Bruxelles va présenter aujourd’hui un plan de relance de 130 milliards d’euros. Mais hier, Nicolas Sarkozy et Angela Merkel n’ont pas réussi à se mettre d’accord sur le financement de ce plan. En attendant d’en savoir plus dans la journée, retour sur les principales mesures prises en Europe et aux Etats-Unis.
Pas de déficit budgétaire ! C’est en substance ce qu’a dit Angela Merkel au président français hier. L’Allemagne refuse de payer des mesures larges et non ciblées, qui plomberaient les finances de l’Etat. Car l’Allemagne a déjà connu de lourds déficits que le pays a mis du temps à combler. Pas question, donc, de revenir en arrière sur l’orthodoxie budgétaire allemande.
En revanche, la chancelière propose des assouplissements pour les règles qui encadrent notamment les PME. Nicolas Sarkozy a tenu à faire bonne figure : l’Allemagne et la France sont tout de même d’accord pour ne pas accepter une baisse générale du taux de TVA.
C’est Gordon Brown qui a lancé l’idée la veille, d’une baisse généralisée de plus de deux points de la TVA britannique. Le plan de relance européen, en revanche, devrait préconiser des réductions temporaires de TVA sur des secteurs clés, comme l’automobile.

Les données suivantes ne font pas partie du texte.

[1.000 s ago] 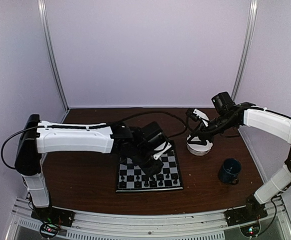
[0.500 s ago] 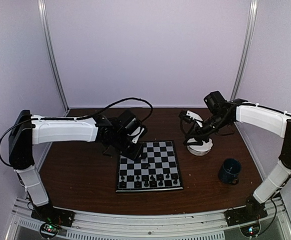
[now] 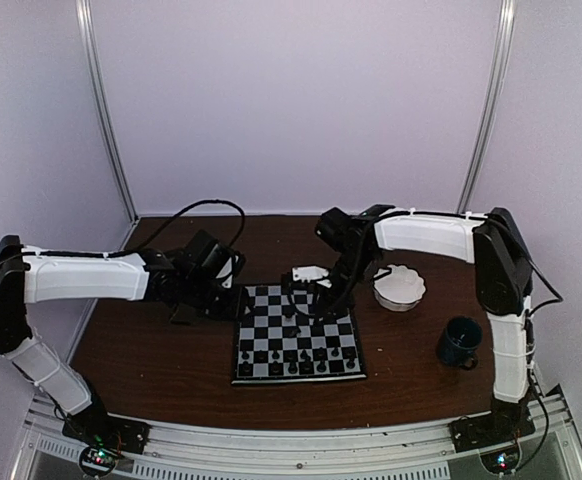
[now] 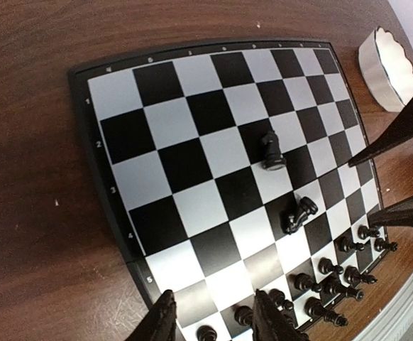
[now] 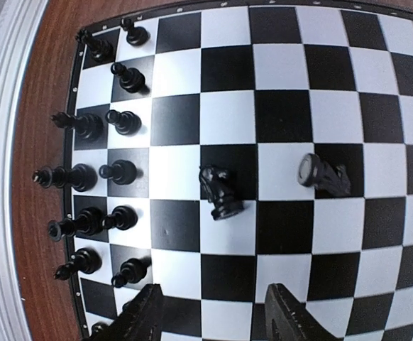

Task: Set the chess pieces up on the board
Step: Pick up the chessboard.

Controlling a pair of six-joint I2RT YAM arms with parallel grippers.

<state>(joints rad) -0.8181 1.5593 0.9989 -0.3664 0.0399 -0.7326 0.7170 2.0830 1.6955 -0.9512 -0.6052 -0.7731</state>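
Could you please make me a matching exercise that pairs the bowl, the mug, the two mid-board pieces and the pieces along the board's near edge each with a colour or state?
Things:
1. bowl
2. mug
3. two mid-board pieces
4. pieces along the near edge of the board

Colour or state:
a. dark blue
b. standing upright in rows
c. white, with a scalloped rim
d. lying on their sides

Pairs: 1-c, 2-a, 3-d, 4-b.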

Le secteur pourrait aussi bénéficier d’aides pour développer les innovations répondant à des critères écologiques.
Autre changement majeur, la suspension du pacte de stabilité, qui limite à 3% les déficits publics des pays européens. Selon le journal La Tribune, les Etats de la zone euro seront autorisés à dépasser cette limite en 2009 et 2010 sans craindre de sanctions. Autre mesure envisagée, la baisse des taux directeurs par la banque centrale européenne, puisque l’inflation est en nette baisse.